Printemps 1816 – Birmingham, Royaume-Uni


J'observe mon reflet dans le miroir. J'observe mon mensonge et essaie d'y croire pour la bienséance. Après tout, aujourd'hui n'est-il pas le plus beau jour de ma vie ?

J'entends toquer à la porte de ma loge. Je prends une longue inspiration et tente de dessiner un sourire sur mes lèvres. Timide. À peine franc. Tout de même présent.

— Entrez.

Le duc pénètre dans la pièce, bien apprêté, évidemment. Le père marie son fils. Je suppose qu'il se soulage du plus gros fardeau de sa vie : moi et mon vice impardonnable. Comme Dieu n'a su me punir de ma faute, ce sont les hommes qui s'en sont chargés à sa place.

— Es-tu prêt ?

J'inspecte une dernière fois ma tenue dans la glace. L'image me renvoie celle de la vie qui m'attend : étriquée au point que j'en ai du mal à respirer.

Je réponds tout de même :

— Je suis prêt.

— Ta mère aurait été fière de toi, Harold.

— Et de toi ?

Le visage du duc se crispe, blessé.

— Je sais ce que tu vis, reprend-il. C'est un mariage arrangé qui m'a lié à vie avec ta mère. Depuis ce jour-là et jusqu'à la terrible maladie qui nous l'a retirée, je l'ai aimée de tout mon cœur et de toute mon âme. Elle était ma famille. Ella deviendra la tienne.

— J'aime Ella, le coupé-je. Mais je n'en suis pas amoureux et je ne le serai jamais.

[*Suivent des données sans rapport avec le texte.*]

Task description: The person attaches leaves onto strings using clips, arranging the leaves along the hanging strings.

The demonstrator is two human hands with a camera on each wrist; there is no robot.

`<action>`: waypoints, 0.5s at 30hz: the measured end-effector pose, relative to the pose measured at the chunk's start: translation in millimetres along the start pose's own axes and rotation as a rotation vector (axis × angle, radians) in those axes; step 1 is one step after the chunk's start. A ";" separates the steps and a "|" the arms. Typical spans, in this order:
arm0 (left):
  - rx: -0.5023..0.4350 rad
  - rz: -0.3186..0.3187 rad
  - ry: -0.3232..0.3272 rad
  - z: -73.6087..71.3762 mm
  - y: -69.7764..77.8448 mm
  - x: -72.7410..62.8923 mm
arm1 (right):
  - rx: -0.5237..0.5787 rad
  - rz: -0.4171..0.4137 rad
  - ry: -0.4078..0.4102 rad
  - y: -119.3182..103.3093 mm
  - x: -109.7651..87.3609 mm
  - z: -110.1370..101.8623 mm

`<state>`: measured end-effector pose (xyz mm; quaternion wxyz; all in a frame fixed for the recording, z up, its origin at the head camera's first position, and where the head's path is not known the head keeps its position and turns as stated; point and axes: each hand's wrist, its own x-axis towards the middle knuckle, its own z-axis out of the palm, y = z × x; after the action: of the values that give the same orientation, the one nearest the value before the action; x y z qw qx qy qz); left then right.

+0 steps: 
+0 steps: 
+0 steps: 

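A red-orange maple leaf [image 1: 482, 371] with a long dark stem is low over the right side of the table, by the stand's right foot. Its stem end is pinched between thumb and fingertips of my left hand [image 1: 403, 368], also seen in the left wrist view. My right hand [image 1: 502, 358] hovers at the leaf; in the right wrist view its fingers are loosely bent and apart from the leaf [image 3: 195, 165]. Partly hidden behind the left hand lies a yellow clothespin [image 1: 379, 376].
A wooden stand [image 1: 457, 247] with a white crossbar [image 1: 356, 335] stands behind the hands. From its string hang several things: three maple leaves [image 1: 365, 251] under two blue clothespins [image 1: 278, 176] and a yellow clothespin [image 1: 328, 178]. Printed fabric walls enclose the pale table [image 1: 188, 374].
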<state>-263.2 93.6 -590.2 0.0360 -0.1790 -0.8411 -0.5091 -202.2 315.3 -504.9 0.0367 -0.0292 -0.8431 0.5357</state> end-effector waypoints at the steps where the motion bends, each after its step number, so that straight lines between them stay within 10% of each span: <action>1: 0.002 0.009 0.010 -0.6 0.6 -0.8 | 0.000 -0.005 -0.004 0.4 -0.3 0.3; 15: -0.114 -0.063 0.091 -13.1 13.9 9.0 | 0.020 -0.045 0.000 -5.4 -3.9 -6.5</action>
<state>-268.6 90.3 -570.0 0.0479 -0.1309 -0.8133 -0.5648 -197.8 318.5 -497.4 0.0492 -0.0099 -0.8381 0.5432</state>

— L'amour est un privilège.

Je souris, malgré ma peine.

— Louis disait ça.

Mon père se tend. Je suppose que même l'entente de son prénom le fait souffrir, lui rappelant la cruelle existence de la personne qui lui a retiré le fils qu'il croyait avoir pour celui qu'il ne veut plus connaitre.

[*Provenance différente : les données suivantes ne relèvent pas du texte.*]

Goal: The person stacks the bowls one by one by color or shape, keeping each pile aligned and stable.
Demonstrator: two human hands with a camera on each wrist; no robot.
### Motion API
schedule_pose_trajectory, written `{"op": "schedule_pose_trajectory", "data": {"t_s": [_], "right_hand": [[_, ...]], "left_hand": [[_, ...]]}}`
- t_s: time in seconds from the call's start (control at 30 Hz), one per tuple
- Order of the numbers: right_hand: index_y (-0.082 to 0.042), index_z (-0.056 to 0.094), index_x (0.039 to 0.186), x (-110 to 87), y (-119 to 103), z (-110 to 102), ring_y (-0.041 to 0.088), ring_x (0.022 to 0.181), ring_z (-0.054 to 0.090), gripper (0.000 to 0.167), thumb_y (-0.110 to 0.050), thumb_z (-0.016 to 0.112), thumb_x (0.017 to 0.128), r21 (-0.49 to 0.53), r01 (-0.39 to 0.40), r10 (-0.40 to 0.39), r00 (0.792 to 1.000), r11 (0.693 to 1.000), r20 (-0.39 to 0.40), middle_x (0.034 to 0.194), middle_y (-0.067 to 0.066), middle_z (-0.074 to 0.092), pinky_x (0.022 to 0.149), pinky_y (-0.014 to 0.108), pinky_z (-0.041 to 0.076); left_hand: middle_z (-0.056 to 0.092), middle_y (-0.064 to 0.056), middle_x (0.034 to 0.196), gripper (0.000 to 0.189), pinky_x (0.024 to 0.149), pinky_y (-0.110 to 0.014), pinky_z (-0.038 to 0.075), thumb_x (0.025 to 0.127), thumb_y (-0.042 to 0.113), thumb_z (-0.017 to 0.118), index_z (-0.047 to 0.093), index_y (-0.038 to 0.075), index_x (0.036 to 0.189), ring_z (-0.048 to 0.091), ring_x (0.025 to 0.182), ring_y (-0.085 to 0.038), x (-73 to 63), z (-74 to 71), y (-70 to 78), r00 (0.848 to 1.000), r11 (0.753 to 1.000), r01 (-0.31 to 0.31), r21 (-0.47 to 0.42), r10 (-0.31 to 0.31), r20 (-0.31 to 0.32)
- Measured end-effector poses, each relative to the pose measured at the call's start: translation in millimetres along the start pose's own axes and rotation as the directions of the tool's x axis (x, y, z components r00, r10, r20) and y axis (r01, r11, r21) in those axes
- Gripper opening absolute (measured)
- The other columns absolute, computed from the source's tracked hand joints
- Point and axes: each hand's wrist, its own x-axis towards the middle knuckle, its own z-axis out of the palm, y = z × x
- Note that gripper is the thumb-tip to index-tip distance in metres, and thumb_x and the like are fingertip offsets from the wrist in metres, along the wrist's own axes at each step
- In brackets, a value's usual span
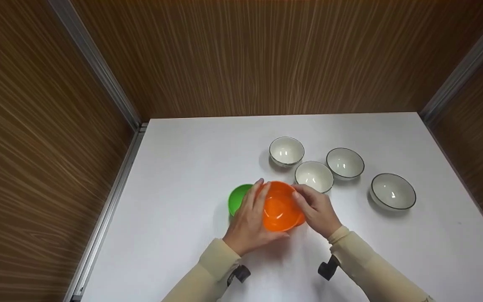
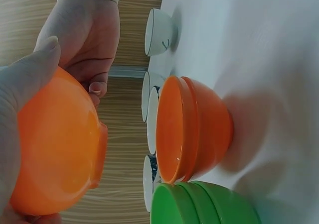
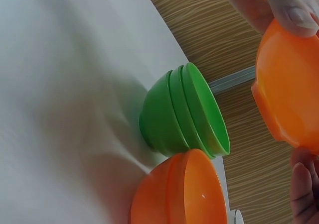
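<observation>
Both hands hold an orange bowl [image 1: 281,205] tilted in the air, its inside facing the head camera. My left hand [image 1: 247,222] grips it from the left, fingers spread along the side and thumb under the near edge. My right hand [image 1: 317,209] pinches the rim on the right side. Below and apart from it stand two nested orange bowls [image 2: 209,129], mostly hidden in the head view. Beside these is a stack of three green bowls [image 3: 167,114], which shows in the head view only as a green rim and inside [image 1: 237,199] left of the held bowl.
Several white bowls with dark rims stand apart behind and to the right: one at the back [image 1: 286,151], one near my right fingers [image 1: 315,176], another [image 1: 345,162], and one farthest right [image 1: 392,191]. Wood-grain panels [image 1: 250,58] enclose the white table [image 1: 174,167].
</observation>
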Motion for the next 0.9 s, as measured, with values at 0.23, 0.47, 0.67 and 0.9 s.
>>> {"op": "schedule_pose_trajectory", "data": {"t_s": [0.23, 0.47, 0.67, 0.9], "right_hand": [[0.007, 0.065, 0.112, 2.6, 5.9, -8.8, 0.028, 0.086, 0.068, 0.02, -0.001, 0.057, 0.095, 0.042, -0.019, 0.021, 0.999, 0.999, -0.047, 0.102, 0.015, 0.07, 0.074, 0.022, 0.056], [0.004, 0.06, 0.12, 3.6, 14.4, -15.2, 0.028, 0.086, 0.068, 0.025, -0.002, 0.056, 0.095, 0.035, -0.053, 0.054, 0.998, 0.998, -0.039, 0.101, 0.016, 0.07, 0.074, 0.025, 0.057], [-0.005, 0.062, 0.121, 4.9, 53.8, -18.7, 0.021, 0.082, 0.067, 0.025, -0.011, 0.056, 0.097, -0.012, -0.11, 0.109, 0.992, 0.994, -0.065, 0.101, 0.013, 0.07, 0.068, 0.024, 0.058], [-0.009, 0.064, 0.119, 4.4, 70.8, -20.2, 0.019, 0.081, 0.067, 0.024, -0.016, 0.057, 0.097, -0.024, -0.114, 0.112, 0.991, 0.993, -0.077, 0.1, 0.013, 0.071, 0.067, 0.022, 0.056]], "left_hand": [[0.033, -0.013, 0.148, 0.113, 0.105, -0.038, 0.041, 0.064, 0.055, 0.084, 0.028, 0.005, 0.148, 0.039, 0.131, -0.025, 4.6, 6.1, 4.0, 0.994, 0.995, 0.1, -0.017, -0.1, -0.038], [0.036, -0.011, 0.147, 0.112, 0.109, -0.036, 0.036, 0.065, 0.053, 0.084, 0.027, 0.004, 0.148, 0.038, 0.132, -0.023, 9.0, 15.9, 6.7, 0.99, 0.991, 0.132, -0.036, -0.134, -0.035], [0.043, -0.01, 0.141, 0.11, 0.106, -0.037, 0.04, 0.065, 0.046, 0.087, 0.028, 0.003, 0.147, 0.044, 0.126, -0.022, 13.5, 29.1, 9.1, 0.983, 0.985, 0.154, -0.074, -0.16, -0.086], [0.04, -0.011, 0.139, 0.107, 0.105, -0.033, 0.041, 0.066, 0.045, 0.086, 0.029, 0.004, 0.146, 0.047, 0.123, -0.023, 15.8, 42.9, 8.9, 0.984, 0.985, 0.145, -0.094, -0.153, -0.087]]}}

Il tousse, comme pour se redonner un constance, puis rétorque fermement :

— Nous en avons déjà parlé.

— Je sais.

Nous nous observons, longuement, presque apeurés de découvrir ce que nous sommes devenus l'un pour l'autre. Des étrangers qui ne se comprennent plus, qui se supportent tout juste pour contenir le semblant de relation qui les lie.

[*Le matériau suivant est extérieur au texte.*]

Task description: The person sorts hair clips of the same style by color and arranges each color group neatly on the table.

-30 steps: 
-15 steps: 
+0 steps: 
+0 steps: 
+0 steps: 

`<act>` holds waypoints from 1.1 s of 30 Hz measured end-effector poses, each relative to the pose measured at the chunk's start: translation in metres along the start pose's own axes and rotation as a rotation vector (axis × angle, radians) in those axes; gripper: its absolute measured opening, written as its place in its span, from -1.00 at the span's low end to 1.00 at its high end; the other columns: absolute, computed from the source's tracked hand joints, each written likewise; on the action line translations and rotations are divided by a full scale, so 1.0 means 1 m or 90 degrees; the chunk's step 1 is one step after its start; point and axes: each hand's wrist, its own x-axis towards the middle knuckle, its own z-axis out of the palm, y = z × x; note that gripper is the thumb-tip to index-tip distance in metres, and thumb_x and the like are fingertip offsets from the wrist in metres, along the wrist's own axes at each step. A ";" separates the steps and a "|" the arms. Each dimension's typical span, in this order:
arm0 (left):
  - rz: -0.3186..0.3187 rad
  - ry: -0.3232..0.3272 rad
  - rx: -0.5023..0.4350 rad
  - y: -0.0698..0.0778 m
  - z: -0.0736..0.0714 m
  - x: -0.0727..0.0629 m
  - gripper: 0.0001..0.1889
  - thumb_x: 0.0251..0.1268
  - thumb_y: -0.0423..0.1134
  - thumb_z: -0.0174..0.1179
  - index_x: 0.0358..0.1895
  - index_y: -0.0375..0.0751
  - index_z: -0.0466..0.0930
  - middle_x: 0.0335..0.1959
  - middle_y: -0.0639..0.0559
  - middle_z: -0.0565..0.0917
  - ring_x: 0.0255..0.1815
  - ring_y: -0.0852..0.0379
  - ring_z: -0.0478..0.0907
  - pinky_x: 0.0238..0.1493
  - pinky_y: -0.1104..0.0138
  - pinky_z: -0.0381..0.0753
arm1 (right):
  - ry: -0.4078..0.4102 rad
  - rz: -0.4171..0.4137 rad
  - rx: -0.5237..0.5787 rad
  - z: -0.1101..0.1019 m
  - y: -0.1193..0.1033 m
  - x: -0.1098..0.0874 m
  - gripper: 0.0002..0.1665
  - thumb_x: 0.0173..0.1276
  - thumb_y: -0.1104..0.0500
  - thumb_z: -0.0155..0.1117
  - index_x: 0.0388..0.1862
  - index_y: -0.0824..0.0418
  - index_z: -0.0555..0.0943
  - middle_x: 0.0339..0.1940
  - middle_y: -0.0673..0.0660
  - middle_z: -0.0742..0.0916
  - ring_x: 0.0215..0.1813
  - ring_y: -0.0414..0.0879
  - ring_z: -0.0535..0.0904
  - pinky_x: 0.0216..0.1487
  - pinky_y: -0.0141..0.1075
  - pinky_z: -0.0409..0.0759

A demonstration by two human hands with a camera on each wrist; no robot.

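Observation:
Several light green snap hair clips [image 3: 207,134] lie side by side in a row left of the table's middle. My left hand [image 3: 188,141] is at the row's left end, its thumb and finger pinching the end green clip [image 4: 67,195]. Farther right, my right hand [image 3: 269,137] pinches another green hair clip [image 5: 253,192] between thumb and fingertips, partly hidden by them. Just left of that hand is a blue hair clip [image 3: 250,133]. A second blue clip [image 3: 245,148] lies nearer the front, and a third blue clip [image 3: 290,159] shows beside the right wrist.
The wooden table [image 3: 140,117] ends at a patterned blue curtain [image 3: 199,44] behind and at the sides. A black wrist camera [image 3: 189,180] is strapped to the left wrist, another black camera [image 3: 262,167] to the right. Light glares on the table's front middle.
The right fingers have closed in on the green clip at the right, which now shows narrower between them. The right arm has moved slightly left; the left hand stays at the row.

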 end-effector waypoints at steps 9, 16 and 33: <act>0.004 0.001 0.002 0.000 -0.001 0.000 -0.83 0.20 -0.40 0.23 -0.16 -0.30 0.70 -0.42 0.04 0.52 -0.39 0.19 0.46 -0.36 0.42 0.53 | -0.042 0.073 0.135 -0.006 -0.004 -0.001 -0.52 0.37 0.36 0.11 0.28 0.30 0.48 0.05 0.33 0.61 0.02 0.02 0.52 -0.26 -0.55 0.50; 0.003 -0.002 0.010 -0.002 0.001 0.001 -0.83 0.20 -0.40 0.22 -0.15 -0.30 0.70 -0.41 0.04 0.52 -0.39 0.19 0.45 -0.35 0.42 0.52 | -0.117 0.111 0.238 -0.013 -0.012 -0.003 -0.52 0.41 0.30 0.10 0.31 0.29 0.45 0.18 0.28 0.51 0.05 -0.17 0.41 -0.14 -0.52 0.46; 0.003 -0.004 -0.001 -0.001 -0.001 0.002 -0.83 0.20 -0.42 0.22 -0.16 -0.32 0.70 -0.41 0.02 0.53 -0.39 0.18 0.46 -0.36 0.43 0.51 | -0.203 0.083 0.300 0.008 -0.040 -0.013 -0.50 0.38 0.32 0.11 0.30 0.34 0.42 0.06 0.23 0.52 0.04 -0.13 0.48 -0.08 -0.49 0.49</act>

— Louis vient au mariage, m'informe le duc. Il va bientôt arriver.

Je ne sais quoi répondre, hébété par la nouvelle. Nous ne nous sommes jamais revus depuis qu'il a quitté Birmingham après les fêtes, il n'a jamais repris contact avec Ella non plus. Je ne pensais pas qu'il ferait le déplacement pour la cérémonie.

— Fais-lui tes adieux convenablement et laisse cette histoire derrière toi, conclut mon paternel, en quittant la pièce.

*

J'avance, le pas lourd, vers la cathédrale. Tous les invités sont présents, bien habillés, beaux, raffinés, à mille lieux d'imaginer ce qui se passe à l'intérieur du prince. On vient vers moi, on me salue, me serre la main, m'embrasse chaleureusement, on félicite le futur marié.